Lisa P. Nathan: I would like to focus in on a specific issue that I believe you are familiar with. The, when you talk about, you know, establishing international law jurisprudence . . .
LPN: . . . something that the ICTR is known for, often when people speak about the ICTR, they speak of the landmark decision within the Akayesu case or concerning rape as genocide.
LPN: And since that time, there have – the criticism has been mounting as far as there’s, appears to some to be less instances of particularly rape as genocide, that particular in-, being within indictments, coming forward . . .
LPN: . . . from the Office of the Prosecutor and then also what happens during the appeals stage . . .
LPN: . . . and I was wondering if you could sp-, speak to that issue?
Sure. Actually, I’ve done a lot of work on this issue. I don’t think it’s confidential for me to say, I’ve been the chairperson of a committee that was struck by the Prosecutor to deal with this very issue, that what’s happened to the sexual violence crimes, where are they.
We looked into the first, we, we, our committee – if I step back a second – our committee was tasked with looking into what went right in the cases where sexual violence crimes were charged and where convictions were, were obtained and what, what happened in those cases where sexual violence crimes were charged and convictions were not obtained.
So, that was the first leg of our work because as an office, it, you know the criticism is, is fair in the sense that when you look at the cases and when you put it in the context of Rwanda where it’s very clear, rape and sexual violence was used as a form of, as a means of committing genocide.
It was used as a, as a, a crime – I mean it was committed as a crime against humanity. It was committed as a war crime. It was committed as a, as a form of humiliation, degradation and it was widespread, and it was systematic, and it was all over Rwanda. And so when you think, if that’s your starting point and then you look at what’s happened at our jurisprudence, we started at this huge highpoint with Akayesu and then you’re really left with a sense of "What happened?"

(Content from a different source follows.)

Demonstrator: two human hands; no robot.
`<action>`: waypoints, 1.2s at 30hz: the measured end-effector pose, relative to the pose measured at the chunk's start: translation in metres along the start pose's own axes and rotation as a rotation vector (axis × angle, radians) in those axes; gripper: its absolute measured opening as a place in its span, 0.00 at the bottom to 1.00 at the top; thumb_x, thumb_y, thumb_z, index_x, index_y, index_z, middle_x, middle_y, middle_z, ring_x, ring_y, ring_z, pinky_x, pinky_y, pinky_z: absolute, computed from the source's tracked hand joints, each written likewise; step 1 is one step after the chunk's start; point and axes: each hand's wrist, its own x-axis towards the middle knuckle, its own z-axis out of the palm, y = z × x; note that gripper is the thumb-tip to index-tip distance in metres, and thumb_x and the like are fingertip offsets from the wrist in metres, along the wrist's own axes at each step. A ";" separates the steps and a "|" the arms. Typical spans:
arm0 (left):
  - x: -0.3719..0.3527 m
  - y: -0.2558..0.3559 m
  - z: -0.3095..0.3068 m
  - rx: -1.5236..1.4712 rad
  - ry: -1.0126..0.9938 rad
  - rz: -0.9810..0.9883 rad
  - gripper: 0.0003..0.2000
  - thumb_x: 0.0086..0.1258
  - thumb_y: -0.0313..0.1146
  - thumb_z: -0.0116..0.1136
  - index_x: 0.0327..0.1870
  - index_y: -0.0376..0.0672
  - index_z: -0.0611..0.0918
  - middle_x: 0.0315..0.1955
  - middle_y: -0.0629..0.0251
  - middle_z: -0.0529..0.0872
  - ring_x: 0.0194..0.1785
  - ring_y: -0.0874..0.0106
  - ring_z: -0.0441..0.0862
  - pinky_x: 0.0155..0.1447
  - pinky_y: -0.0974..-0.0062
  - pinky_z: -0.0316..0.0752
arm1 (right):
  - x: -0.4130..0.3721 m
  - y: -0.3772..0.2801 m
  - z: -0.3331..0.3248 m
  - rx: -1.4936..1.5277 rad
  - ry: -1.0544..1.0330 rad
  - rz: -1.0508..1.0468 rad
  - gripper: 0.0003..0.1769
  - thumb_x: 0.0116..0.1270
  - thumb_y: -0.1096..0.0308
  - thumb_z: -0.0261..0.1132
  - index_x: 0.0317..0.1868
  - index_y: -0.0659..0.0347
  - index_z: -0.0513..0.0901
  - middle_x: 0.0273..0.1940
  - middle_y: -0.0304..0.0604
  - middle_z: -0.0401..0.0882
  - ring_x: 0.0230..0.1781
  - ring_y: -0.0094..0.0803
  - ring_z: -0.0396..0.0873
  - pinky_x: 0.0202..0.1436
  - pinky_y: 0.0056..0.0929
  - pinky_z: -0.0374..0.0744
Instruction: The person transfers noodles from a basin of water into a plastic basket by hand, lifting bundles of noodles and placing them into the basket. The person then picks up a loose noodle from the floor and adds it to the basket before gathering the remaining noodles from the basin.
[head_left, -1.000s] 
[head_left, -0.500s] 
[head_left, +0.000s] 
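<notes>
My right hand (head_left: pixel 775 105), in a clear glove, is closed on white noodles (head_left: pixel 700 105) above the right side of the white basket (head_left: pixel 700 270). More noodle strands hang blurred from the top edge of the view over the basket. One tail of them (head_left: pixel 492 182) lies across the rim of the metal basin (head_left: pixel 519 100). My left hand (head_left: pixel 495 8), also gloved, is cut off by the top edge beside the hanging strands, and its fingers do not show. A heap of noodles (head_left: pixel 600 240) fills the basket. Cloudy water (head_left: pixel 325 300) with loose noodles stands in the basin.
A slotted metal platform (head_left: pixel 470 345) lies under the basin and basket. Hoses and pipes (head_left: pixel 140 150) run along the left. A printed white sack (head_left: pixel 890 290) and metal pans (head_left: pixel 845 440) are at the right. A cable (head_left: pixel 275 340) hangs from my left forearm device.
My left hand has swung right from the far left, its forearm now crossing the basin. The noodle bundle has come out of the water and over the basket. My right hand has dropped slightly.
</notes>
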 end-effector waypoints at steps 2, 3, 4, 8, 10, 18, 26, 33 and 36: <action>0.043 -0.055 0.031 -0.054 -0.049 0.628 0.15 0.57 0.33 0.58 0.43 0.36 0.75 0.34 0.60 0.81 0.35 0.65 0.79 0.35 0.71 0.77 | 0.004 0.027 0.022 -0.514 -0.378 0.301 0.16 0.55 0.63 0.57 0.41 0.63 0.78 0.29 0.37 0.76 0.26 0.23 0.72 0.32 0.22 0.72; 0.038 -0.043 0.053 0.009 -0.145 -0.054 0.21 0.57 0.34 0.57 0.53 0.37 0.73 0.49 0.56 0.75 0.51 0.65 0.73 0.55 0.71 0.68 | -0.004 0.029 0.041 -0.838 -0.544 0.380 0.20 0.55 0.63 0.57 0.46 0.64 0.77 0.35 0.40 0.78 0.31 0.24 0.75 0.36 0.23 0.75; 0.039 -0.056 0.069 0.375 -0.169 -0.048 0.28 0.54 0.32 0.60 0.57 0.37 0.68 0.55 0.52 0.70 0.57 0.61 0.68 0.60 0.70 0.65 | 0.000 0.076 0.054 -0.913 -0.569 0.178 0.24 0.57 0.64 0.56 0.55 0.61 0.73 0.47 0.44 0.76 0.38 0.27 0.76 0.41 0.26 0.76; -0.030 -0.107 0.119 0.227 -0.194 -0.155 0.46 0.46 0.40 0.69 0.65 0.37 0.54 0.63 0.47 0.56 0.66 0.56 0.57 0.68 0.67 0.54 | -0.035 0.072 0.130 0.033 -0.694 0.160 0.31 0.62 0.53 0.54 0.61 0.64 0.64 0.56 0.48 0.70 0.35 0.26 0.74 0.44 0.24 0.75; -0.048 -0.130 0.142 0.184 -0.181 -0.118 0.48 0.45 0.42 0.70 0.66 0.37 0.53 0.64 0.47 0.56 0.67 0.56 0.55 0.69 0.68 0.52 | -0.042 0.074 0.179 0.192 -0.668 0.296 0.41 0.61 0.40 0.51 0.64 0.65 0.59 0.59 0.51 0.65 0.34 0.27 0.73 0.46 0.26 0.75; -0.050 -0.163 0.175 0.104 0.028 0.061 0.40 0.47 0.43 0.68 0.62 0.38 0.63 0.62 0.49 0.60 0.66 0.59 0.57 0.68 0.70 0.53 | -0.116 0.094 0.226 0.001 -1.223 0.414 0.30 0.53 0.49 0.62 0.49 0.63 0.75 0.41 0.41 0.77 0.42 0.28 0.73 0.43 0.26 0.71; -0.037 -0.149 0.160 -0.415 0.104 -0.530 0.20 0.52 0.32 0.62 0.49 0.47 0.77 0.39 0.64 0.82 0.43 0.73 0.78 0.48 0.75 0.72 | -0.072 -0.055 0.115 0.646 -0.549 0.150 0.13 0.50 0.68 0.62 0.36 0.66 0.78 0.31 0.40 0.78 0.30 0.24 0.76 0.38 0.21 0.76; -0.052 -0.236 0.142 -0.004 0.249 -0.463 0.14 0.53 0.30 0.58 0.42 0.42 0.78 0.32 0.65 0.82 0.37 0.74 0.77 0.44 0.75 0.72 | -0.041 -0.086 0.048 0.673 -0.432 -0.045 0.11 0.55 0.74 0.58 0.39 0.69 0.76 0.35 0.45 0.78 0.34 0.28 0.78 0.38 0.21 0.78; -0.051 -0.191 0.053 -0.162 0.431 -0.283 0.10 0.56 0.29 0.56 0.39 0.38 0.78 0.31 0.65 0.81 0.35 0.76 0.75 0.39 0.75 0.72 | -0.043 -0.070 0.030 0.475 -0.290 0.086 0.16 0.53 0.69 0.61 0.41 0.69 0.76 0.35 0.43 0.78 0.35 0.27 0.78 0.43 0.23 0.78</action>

And there were several cases that came after that where rape was charged and there were convictions, but there were several cases where there were not convictions and even more cases not even charged. So, our second phase of our work on the committee was to look at, well why wasn’t rape charged in these cases when you have as your starting point that rape was committed in a widespread and systematic way.
Why wasn’t more evidence brought up in each case? Presumably each case could have a charge of rape or sexual violence. So our second phase was looking at what happened there. And, and our third phase, the current phase that we’re in, we’re, we’re trying to make recommendations.
We’re trying to – our committee now, after having looked at the history, is trying to make a difference going forward, getting involved actively in the current and upcoming cases to sort of hel-, or extend a helping hand to trial teams that are, you know, over-tasked, resources are thin, resources are limited and, you know, where we can assist in either terms of obtaining evidence.
Or from a legal side, you know – drafting briefs, drafting the pre-trial briefs, drafting the, helping draft the indictments, helping with closing briefs; all of that geared towards trying to make the entire record of the jurisprudence that we’ll be left with of the ICTR reflect more properly what actually happened in terms of rape and sexual violence in Rwanda.
I think part of the problem has been that Akayesu was ground-breaking and we've, you know, constantly we’re, we're focused on "We did great in Akayesu," and we did; it was a great case. But then after Akayesu, some of it is just that there was a time when, you know, the ICTR staff was limited and the resources devoted to the cases was limited.
And so trial attorneys had to make choices and prosecuting genocide is a very complex and complicated matter and garnering the kind of evidence is a monumental task. And so I don’t think that rape and sexual violence was given a sort of secondary category, but where they had to make a choice, the choice to prosecute genocide as, you know, genocide was always taken and if something was dropped, the rape and sexual violence was also often the one charge dropped or not pursued.
And it’s that that we’re trying to make a difference in now; to say, you know, you can do it, you can. And the case that followed, the one case that followed Akayesu was Gacumbitsi where rape was – he was convicted for genocide with rape as one of the means by which he committed genocide and he was also convicted for rape as a crime against humanity in that case.
And so we’re hoping to build on that, and there are several indictments now that do incorporate rape and sexual violence charges as part of the genocide charge, but also as part of the crime against huma-, crime against humanity charge. And so I mean from my own personal take on it, I hope that at the end of the day, the record will reflect differently than it does right now.
Because it is, you know, from a personal standpoint, I’ve invested a lot in this issue and I think it’s so important for Rwandans, the victims, but also for the ongoing issues of prosecuting international crimes for the ICTR to have a stronger legacy on this point and so I hope that the Office of the Prosecutor in its continuing work will be able to change that. I really hope that it will happen.